## Task prompt
From the line containing "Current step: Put" to the last line of the data below, copy everything exactly and nothing else; pictures stay out.

===============

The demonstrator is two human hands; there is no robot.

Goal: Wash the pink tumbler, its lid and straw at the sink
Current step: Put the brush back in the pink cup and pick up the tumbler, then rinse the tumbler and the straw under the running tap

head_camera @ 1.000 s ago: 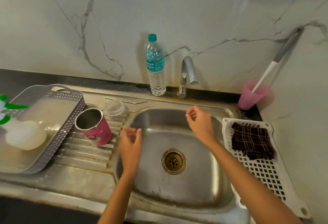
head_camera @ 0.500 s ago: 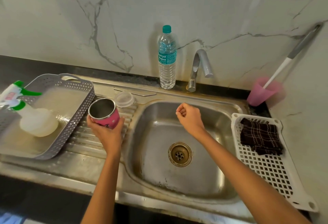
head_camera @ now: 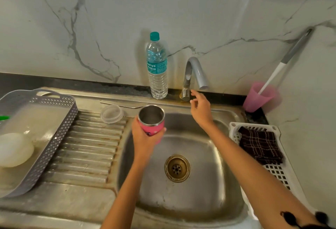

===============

## Completed exercise
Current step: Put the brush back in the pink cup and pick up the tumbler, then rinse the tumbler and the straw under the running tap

head_camera @ 1.000 s ago: 
head_camera @ 0.500 s ago: 
head_camera @ now: 

The answer is finished.